OK so one pair of pins longer than Tensy++ 2.0.

Actually, 4 pairs of pins (0.4 inch, or about 1 cm) longer than Teensy++ 2.0.

In other words, Teensy++ 2.0 is considered a 40 pin form factor, because the shape of the PCB has two rows of 20 pins on the top and bottom. Teensy 3.1 is a 28 pin form factor. My current plan for the shape of Teensy++ 3.x is a 48 pin form factor.

Like Teensy++ 2.0, extra space in the interior of the PCB will likely be used for a set of through-hole pads to give extra signals. I'm hoping to cram 10 pins at 0.1 inch spacing, probably using the UEXT pinout.

Thanks goodness for the FPU!! I was so close to jumping onto the STM32 bus, but I suspected a Teensy with an FPU might be here soon. Definitely keen to get my hands on a few.

Soon is relative.... but it definitely is coming!
 
FPU is particularly exciting. Question about that: if there is hardware single-precision FPU, does that provide any benefit for double-precision floats or do they fall back on a software-only implementation?

Sadly, a single precision FPU doesn't help at all for double precision.

I've been considering added a compiler flag that causes all unspecified float constants to be automatically treated as float rather than the compiler default of double. This might break some code, but nothing designed for regular Arduino, where all double variables are implemented with single precision. If we're going to have a FPU eventually, it should really help avoid unintentional slow double precision math.
 
Well there is the old '-Ddouble=float' hack, but that doesn't address constants, nor math library functions. Unfortunately, the ARM compiler does not have an option to make doubles the same as float (this will make the compiler non-standards complaint, and you need to specify a multilib that is built with this option).
 
Paul, thanks.

Michael, I know you were involved in C/C++ standardization. Is there a reason that there are not explicit-sized types for IEEE single and double precision (as there are for 32, 16 and 8bit integer types) rather than "float means whatever it means on this platform and may or may not be the same as double"?
 
I was involved in the initial C standard (ANSI C89/ISO C90). I was on the committee from its founding in 1984 through 1994, representing initially Data General, and later OSF (Open Software Foundation). I have not been involved in the standards process since then. Annex F (which is optional) of the C11 standard says that float must match the IEEE 754 32-bit binary format and double must match IEEE 754 64-bit binary format. It is recommended practice, but not required that long double use the IEEE 754 128-bit binary floating point format.

In terms of the original standards committee, at the time, several of the members did not use IEEE floating point (Burroughs, Univac, IBM, Cray) and several others used the format, but didn't support full IEEE 754 (MIPS, DEC), and there was no active proposal to tie it more tightly to IEEE 754. After C89, as the C99 standard was being crafted, most of the non-IEEE floating point vendors had faded from the scene or had added IEEE 754 support to later generations of hardware, and there was more sense to incorporate IEEE 754 support in an annex.

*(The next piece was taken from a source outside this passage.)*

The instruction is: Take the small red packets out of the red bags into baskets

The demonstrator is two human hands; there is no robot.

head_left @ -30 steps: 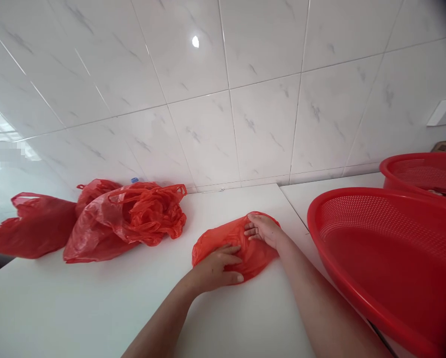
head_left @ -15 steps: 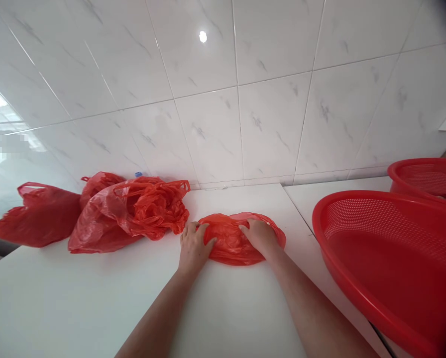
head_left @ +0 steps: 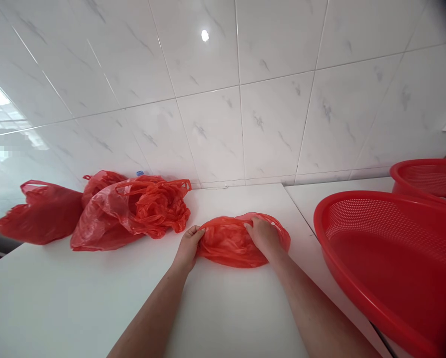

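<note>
A crumpled, thin red plastic bag (head_left: 230, 243) lies on the white tabletop in front of me. My left hand (head_left: 188, 244) pinches its left edge between thumb and fingers. Over the bag's right part, my right hand (head_left: 263, 234) grips the plastic near the far rim, its fingertips partly hidden in the folds. The bag's middle looks bunched and slightly hollow, with a loop of plastic spreading past my right hand.
Several full red plastic bags (head_left: 103, 219) stand at the left by the tiled wall (head_left: 211, 139), a small blue cap (head_left: 140, 173) behind them. On the right sit a large red plastic basket (head_left: 352, 278) and another red basket (head_left: 405, 174) behind it.
My left hand has shifted slightly left and down, from lying spread on the bag's edge to pinching it. The right hand has moved a little rightward, and the bag is spread slightly wider.
</note>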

Even in the original C89 standard, the AVR compiler decision to make double the same as float was non-standard, since the C89 standard required a minimum precision size for double larger than IEEE 754 32-bit binary floating point. I would imagine the AVR maintainers made the decision due to the lack of memory in the 8-bit AVR chips, and the thought that most users would not be using floating point.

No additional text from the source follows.